### EXERCISE:
The listing below should be written out again word for word, please.

### INFORMATION SUPPLIED:

+===+

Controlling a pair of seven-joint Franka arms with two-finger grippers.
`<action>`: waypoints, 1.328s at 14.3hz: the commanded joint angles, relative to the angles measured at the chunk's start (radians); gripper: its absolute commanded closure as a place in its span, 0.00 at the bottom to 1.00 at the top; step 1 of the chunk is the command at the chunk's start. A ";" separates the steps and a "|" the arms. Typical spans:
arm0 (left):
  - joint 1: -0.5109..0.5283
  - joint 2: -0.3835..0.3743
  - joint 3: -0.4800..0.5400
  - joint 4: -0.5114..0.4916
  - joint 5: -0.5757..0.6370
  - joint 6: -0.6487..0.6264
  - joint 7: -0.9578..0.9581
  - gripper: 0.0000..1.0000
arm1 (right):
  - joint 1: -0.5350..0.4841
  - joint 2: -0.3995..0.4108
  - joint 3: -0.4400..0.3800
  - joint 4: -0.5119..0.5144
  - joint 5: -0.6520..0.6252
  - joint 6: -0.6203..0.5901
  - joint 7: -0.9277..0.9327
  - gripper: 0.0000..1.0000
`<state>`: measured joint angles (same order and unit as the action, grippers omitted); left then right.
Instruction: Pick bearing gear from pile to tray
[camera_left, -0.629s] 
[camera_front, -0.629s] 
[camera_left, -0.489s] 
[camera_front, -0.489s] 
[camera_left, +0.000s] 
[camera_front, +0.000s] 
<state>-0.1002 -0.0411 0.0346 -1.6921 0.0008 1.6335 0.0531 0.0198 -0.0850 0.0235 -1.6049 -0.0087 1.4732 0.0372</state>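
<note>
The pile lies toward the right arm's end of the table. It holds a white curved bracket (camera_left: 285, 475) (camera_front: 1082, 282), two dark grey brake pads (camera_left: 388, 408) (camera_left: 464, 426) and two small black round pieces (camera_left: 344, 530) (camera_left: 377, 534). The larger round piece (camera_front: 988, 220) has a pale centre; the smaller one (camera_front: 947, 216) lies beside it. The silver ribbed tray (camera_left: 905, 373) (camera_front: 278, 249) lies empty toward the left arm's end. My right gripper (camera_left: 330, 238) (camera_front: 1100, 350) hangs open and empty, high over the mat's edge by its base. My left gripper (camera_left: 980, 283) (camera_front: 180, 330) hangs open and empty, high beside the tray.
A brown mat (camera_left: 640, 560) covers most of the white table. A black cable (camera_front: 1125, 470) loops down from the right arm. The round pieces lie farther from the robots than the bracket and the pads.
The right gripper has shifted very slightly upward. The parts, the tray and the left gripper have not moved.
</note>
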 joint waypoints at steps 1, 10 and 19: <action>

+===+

### RESPONSE TO THE TASK:
Controlling a pair of seven-joint Franka arms with two-finger grippers.
`<action>`: waypoints, 1.328s at 14.3hz: the commanded joint angles, relative to the angles measured at the chunk's start (radians); gripper: its absolute commanded closure as a place in its span, 0.00 at the bottom to 1.00 at the top; step 1 of the chunk is the command at the chunk's start. A ";" separates the steps and a "|" the arms. Typical spans:
arm0 (left):
  - joint 1: -0.5109..0.5283
  - joint 2: -0.3835..0.3743
  - joint 3: -0.4800..0.5400
  - joint 4: -0.5114..0.4916
  - joint 5: -0.5757..0.6370
  - joint 6: -0.6487..0.6264
  - joint 7: -0.9578..0.9581
  - gripper: 0.0000..1.0000
arm1 (right):
  - joint 1: -0.5350..0.4841
  - joint 2: -0.3995..0.4108
  - joint 3: -0.4400..0.3800
  - joint 4: -0.5119..0.5144
  - joint 5: -0.6520..0.6252
  - joint 6: -0.6203..0.5901
  - joint 7: -0.9277..0.9327
  - gripper: 0.0000..1.0000
`<state>`: measured joint angles (same order and unit as the action, grippers omitted); left then right.
Instruction: Pick bearing gear from pile to tray
[camera_left, -0.629s] 
[camera_front, -0.629s] 
[camera_left, -0.489s] 
[camera_front, -0.489s] 
[camera_left, +0.000s] 
[camera_front, +0.000s] 
<state>-0.1002 -0.0411 0.0346 -1.6921 0.0008 1.6335 0.0531 0.0198 -0.0850 0.0235 -1.6049 -0.0087 1.4732 0.0372</state>
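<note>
The pile lies toward the right arm's end of the table. It holds a white curved bracket (camera_left: 285, 475) (camera_front: 1082, 282), two dark grey brake pads (camera_left: 388, 408) (camera_left: 464, 426) and two small black round pieces (camera_left: 344, 530) (camera_left: 377, 534). The larger round piece (camera_front: 988, 220) has a pale centre; the smaller one (camera_front: 947, 216) lies beside it. The silver ribbed tray (camera_left: 905, 373) (camera_front: 278, 249) lies empty toward the left arm's end. My right gripper (camera_left: 330, 238) (camera_front: 1100, 350) hangs open and empty, high over the mat's edge by its base. My left gripper (camera_left: 980, 283) (camera_front: 180, 330) hangs open and empty, high beside the tray.
A brown mat (camera_left: 640, 560) covers most of the white table. A black cable (camera_front: 1125, 470) loops down from the right arm. The round pieces lie farther from the robots than the bracket and the pads.
The right gripper has shifted very slightly upward. The parts, the tray and the left gripper have not moved.
</note>
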 joint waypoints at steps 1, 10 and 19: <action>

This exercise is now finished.